Brief:
All of the entries need to be printed again exactly; pictures are the only thing to omit.

Information given:
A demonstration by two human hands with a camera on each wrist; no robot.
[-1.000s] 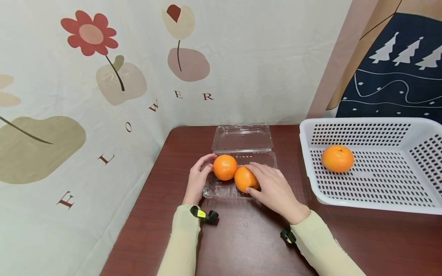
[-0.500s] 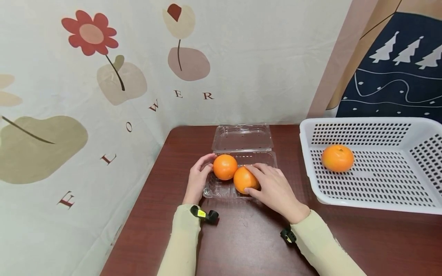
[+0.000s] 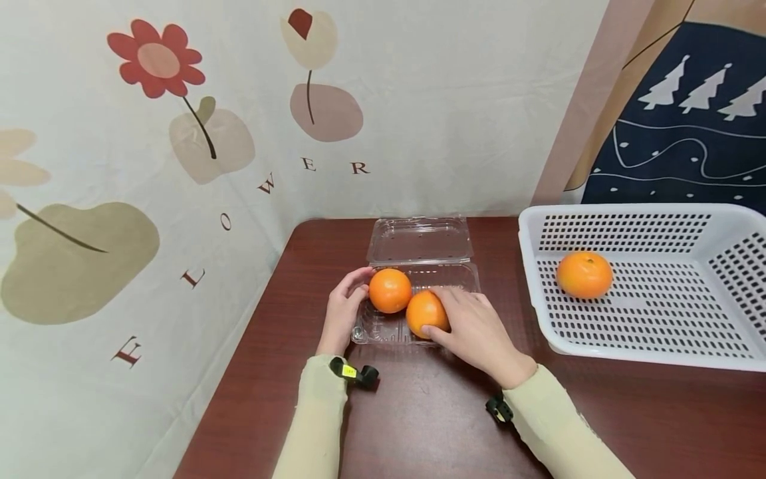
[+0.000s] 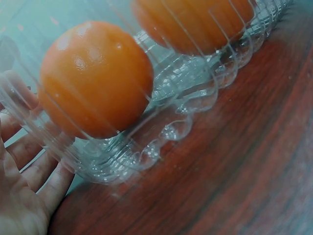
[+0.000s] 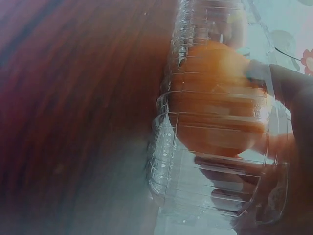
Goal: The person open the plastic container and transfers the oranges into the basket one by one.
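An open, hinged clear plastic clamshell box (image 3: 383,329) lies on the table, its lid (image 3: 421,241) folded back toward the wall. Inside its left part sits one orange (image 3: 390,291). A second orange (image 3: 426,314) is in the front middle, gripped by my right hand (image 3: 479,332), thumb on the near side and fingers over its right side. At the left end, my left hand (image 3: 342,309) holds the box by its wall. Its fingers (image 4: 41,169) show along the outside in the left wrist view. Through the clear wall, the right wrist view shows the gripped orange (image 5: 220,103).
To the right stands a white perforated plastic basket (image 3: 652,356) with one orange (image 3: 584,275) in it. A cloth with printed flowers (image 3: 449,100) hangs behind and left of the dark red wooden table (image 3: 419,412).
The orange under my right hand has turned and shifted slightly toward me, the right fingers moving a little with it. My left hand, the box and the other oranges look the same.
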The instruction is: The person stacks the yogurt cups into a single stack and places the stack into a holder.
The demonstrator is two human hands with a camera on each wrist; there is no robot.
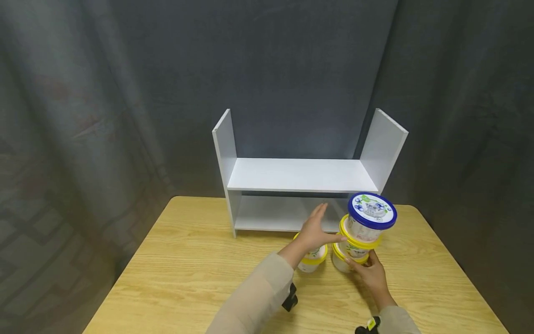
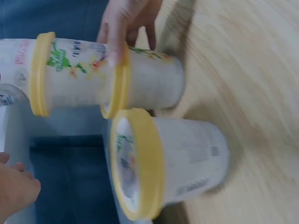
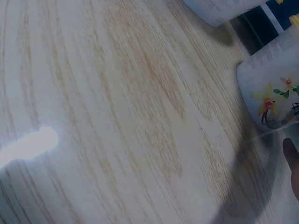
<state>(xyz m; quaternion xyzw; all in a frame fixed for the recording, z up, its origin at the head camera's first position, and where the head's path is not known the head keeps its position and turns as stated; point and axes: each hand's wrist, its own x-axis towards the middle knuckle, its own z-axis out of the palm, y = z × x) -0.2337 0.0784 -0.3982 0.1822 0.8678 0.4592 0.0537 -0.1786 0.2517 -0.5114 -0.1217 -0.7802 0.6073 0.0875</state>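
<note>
Three white tubs stand stacked at the right of the table: a blue-lidded tub (image 1: 372, 211) with blueberries pictured on its lid, over two yellow-lidded tubs. My right hand (image 1: 371, 276) grips the bottom yellow-lidded tub (image 1: 341, 264); in the left wrist view its thumb (image 2: 117, 44) lies on that lid's rim. My left hand (image 1: 312, 235) has its fingers stretched out, the thumb reaching toward the middle tub (image 2: 77, 74); whether it touches cannot be told. Beneath my left wrist stands a separate yellow-lidded tub (image 2: 187, 158), partly covered in the head view.
A white two-level shelf (image 1: 300, 174) with upright side panels stands at the back of the wooden table (image 1: 187, 273). The stack is in front of its right end. Grey curtains (image 1: 292, 79) hang behind and at both sides.
</note>
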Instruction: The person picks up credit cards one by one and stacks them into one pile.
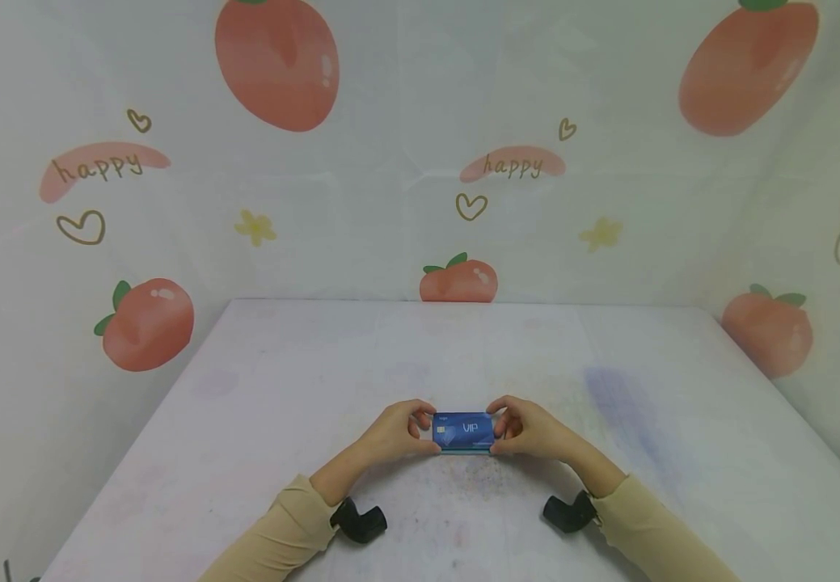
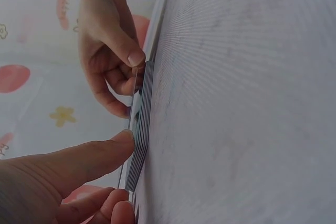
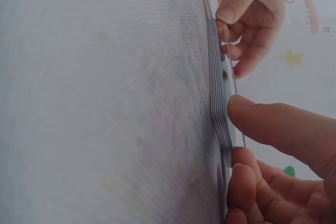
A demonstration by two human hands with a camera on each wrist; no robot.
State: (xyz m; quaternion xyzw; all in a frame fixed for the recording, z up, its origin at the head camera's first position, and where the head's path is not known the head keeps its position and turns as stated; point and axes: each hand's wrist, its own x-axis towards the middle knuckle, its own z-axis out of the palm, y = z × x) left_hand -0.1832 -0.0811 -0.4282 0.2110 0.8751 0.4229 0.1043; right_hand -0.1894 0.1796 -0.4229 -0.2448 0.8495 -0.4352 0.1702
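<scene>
A blue card marked VIP [image 1: 472,432] lies flat-side up between my two hands near the middle of the table. At its left end, the left hand [image 1: 399,428] pinches it between thumb and fingers. My right hand [image 1: 533,430] pinches the right end in the same way. Edge-on in the left wrist view, the thin card [image 2: 131,116] runs just above a neat stack of several cards [image 2: 146,98]. The right wrist view shows a narrow gap between the raised card [image 3: 233,72] and the stack [image 3: 214,87], with fingertips close at the stack's ends.
A whitish table [image 1: 303,356] with faint stains and a bluish smear [image 1: 619,404] spreads around the hands. Behind it hangs a white cloth [image 1: 361,97] printed with red fruit, hearts and "happy". Black wrist mounts [image 1: 361,523] sit at both beige sleeves [image 1: 281,525].
</scene>
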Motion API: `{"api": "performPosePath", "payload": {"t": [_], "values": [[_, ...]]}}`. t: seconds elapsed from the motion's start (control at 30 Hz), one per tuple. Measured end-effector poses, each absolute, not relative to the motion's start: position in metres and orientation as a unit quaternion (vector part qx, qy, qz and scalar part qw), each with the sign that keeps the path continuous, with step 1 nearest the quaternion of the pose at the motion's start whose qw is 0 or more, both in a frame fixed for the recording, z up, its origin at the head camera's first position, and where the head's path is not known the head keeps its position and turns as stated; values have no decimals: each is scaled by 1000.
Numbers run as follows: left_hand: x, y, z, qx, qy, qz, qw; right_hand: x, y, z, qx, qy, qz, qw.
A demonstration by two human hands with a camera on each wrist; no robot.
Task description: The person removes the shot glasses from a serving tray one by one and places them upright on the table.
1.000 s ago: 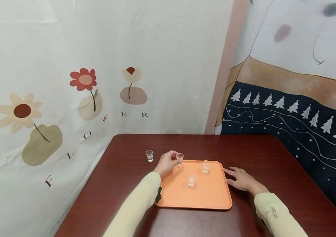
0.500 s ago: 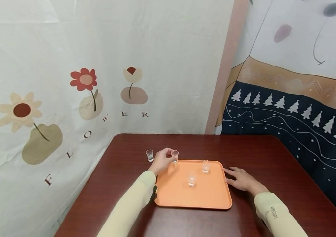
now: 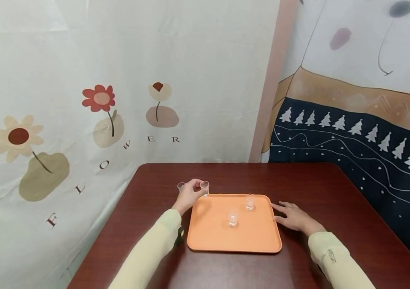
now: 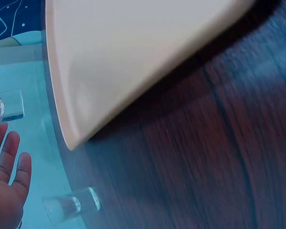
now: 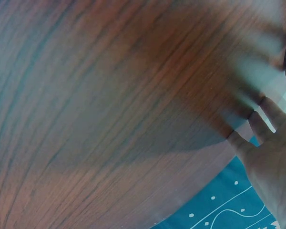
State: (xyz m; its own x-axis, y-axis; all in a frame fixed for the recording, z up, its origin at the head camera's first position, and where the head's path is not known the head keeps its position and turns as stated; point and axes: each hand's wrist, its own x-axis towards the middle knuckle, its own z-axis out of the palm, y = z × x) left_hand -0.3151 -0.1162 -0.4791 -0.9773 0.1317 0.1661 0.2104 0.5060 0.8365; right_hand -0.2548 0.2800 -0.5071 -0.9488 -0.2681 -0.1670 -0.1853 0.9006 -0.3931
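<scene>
My left hand pinches a small clear shot glass upright above the far left corner of the orange tray. In the left wrist view the held glass shows at the left edge, by the fingertips. Another shot glass stands on the table behind that hand, partly hidden by it. On the tray are two more, one glass near the middle and one glass near the far right corner. My right hand rests with spread fingers at the tray's right edge.
The dark red-brown table reaches back to a pale curtain printed with flowers. A navy cloth with white trees hangs at the right.
My left hand has moved left and away from me, carrying the shot glass from over the tray to its far left corner. The right hand stays at the tray's edge.
</scene>
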Motion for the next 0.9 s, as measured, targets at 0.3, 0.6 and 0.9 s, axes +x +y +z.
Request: {"api": "performPosePath", "payload": {"t": [0.3,0.6,0.9], "values": [[-310,-135,-482,-82,-876,-468,83,-255,279,-503,-121,969,-187,107],[-295,-164,-487,-59,-875,-469,107,-253,279,-504,-118,968,-187,117],[-287,-187,-489,-12,-878,-463,123,-254,280,-504,-119,969,-187,113]]}}
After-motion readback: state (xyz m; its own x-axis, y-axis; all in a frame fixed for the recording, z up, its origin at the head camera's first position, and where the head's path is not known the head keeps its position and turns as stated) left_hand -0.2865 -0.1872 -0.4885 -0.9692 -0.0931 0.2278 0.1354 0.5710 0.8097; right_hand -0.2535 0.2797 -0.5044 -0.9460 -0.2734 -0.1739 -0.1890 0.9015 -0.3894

Finished task:
A demonstration by two human hands with a camera on each wrist; no robot.
[-1.000s] 
[-0.500s] 
[+0.000s] 
[+0.000s] 
[+0.000s] 
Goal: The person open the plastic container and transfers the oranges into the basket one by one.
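An open, hinged clear plastic clamshell box (image 3: 383,329) lies on the table, its lid (image 3: 421,241) folded back toward the wall. Inside its left part sits one orange (image 3: 390,291). A second orange (image 3: 426,314) is in the front middle, gripped by my right hand (image 3: 479,332), thumb on the near side and fingers over its right side. At the left end, my left hand (image 3: 342,309) holds the box by its wall. Its fingers (image 4: 41,169) show along the outside in the left wrist view. Through the clear wall, the right wrist view shows the gripped orange (image 5: 220,103).
To the right stands a white perforated plastic basket (image 3: 652,356) with one orange (image 3: 584,275) in it. A cloth with printed flowers (image 3: 449,100) hangs behind and left of the dark red wooden table (image 3: 419,412).
The orange under my right hand has turned and shifted slightly toward me, the right fingers moving a little with it. My left hand, the box and the other oranges look the same.
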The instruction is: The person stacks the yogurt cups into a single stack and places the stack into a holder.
The demonstrator is two human hands with a camera on each wrist; there is no robot.
<state>(xyz m; quaternion xyzw; all in a frame fixed for the recording, z up, its origin at the head camera's first position, and where the head's path is not known the head keeps its position and turns as stated; point and axes: each hand's wrist, its own x-axis towards the middle knuckle, its own z-axis out of the palm, y = z × x) -0.2337 0.0784 -0.3982 0.1822 0.8678 0.4592 0.0537 -0.1786 0.2517 -0.5114 -0.1217 -0.7802 0.6073 0.0875</state>
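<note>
Three white tubs stand stacked at the right of the table: a blue-lidded tub (image 1: 372, 211) with blueberries pictured on its lid, over two yellow-lidded tubs. My right hand (image 1: 371, 276) grips the bottom yellow-lidded tub (image 1: 341, 264); in the left wrist view its thumb (image 2: 117, 44) lies on that lid's rim. My left hand (image 1: 312, 235) has its fingers stretched out, the thumb reaching toward the middle tub (image 2: 77, 74); whether it touches cannot be told. Beneath my left wrist stands a separate yellow-lidded tub (image 2: 187, 158), partly covered in the head view.
A white two-level shelf (image 1: 300, 174) with upright side panels stands at the back of the wooden table (image 1: 187, 273). The stack is in front of its right end. Grey curtains (image 1: 292, 79) hang behind and at both sides.
</note>
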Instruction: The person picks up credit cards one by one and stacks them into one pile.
A demonstration by two human hands with a camera on each wrist; no robot.
State: (xyz m; quaternion xyzw; all in a frame fixed for the recording, z up, its origin at the head camera's first position, and where the head's path is not known the head keeps its position and turns as stated; point and axes: each hand's wrist, its own x-axis towards the middle knuckle, its own z-axis out of the palm, y = z × x) left_hand -0.1832 -0.0811 -0.4282 0.2110 0.8751 0.4229 0.1043; right_hand -0.1894 0.1796 -0.4229 -0.2448 0.8495 -0.4352 0.1702
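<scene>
A blue card marked VIP [image 1: 472,432] lies flat-side up between my two hands near the middle of the table. At its left end, the left hand [image 1: 399,428] pinches it between thumb and fingers. My right hand [image 1: 533,430] pinches the right end in the same way. Edge-on in the left wrist view, the thin card [image 2: 131,116] runs just above a neat stack of several cards [image 2: 146,98]. The right wrist view shows a narrow gap between the raised card [image 3: 233,72] and the stack [image 3: 214,87], with fingertips close at the stack's ends.
A whitish table [image 1: 303,356] with faint stains and a bluish smear [image 1: 619,404] spreads around the hands. Behind it hangs a white cloth [image 1: 361,97] printed with red fruit, hearts and "happy". Black wrist mounts [image 1: 361,523] sit at both beige sleeves [image 1: 281,525].
</scene>
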Motion API: `{"api": "performPosePath", "payload": {"t": [_], "values": [[_, ...]]}}`. t: seconds elapsed from the motion's start (control at 30 Hz), one per tuple. Measured end-effector poses, each absolute, not relative to the motion's start: position in metres and orientation as a unit quaternion (vector part qx, qy, qz and scalar part qw), each with the sign that keeps the path continuous, with step 1 nearest the quaternion of the pose at the motion's start whose qw is 0 or more, both in a frame fixed for the recording, z up, its origin at the head camera's first position, and where the head's path is not known the head keeps its position and turns as stated; values have no decimals: each is scaled by 1000.
Numbers run as follows: left_hand: x, y, z, qx, qy, qz, qw; right_hand: x, y, z, qx, qy, qz, qw.
A demonstration by two human hands with a camera on each wrist; no robot.
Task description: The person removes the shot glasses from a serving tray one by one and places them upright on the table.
1.000 s ago: 
0.500 s ago: 
now: 
now: 
now: 
State: (xyz m; its own x-axis, y-axis; all in a frame fixed for the recording, z up, its origin at the head camera's first position, and where the head's path is not known the head keeps its position and turns as stated; point and axes: each hand's wrist, its own x-axis towards the middle knuckle, its own z-axis out of the palm, y = z × x) left_hand -0.3151 -0.1162 -0.4791 -0.9773 0.1317 0.1661 0.2104 0.5060 0.8365; right_hand -0.2548 0.2800 -0.5071 -0.9488 -0.2681 -0.1670 -0.1853 0.9006 -0.3931
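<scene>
My left hand pinches a small clear shot glass upright above the far left corner of the orange tray. In the left wrist view the held glass shows at the left edge, by the fingertips. Another shot glass stands on the table behind that hand, partly hidden by it. On the tray are two more, one glass near the middle and one glass near the far right corner. My right hand rests with spread fingers at the tray's right edge.
The dark red-brown table reaches back to a pale curtain printed with flowers. A navy cloth with white trees hangs at the right.
My left hand has moved left and away from me, carrying the shot glass from over the tray to its far left corner. The right hand stays at the tray's edge.
</scene>
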Motion for the next 0.9 s, as measured, targets at 0.3, 0.6 and 0.9 s, axes +x +y +z.
Request: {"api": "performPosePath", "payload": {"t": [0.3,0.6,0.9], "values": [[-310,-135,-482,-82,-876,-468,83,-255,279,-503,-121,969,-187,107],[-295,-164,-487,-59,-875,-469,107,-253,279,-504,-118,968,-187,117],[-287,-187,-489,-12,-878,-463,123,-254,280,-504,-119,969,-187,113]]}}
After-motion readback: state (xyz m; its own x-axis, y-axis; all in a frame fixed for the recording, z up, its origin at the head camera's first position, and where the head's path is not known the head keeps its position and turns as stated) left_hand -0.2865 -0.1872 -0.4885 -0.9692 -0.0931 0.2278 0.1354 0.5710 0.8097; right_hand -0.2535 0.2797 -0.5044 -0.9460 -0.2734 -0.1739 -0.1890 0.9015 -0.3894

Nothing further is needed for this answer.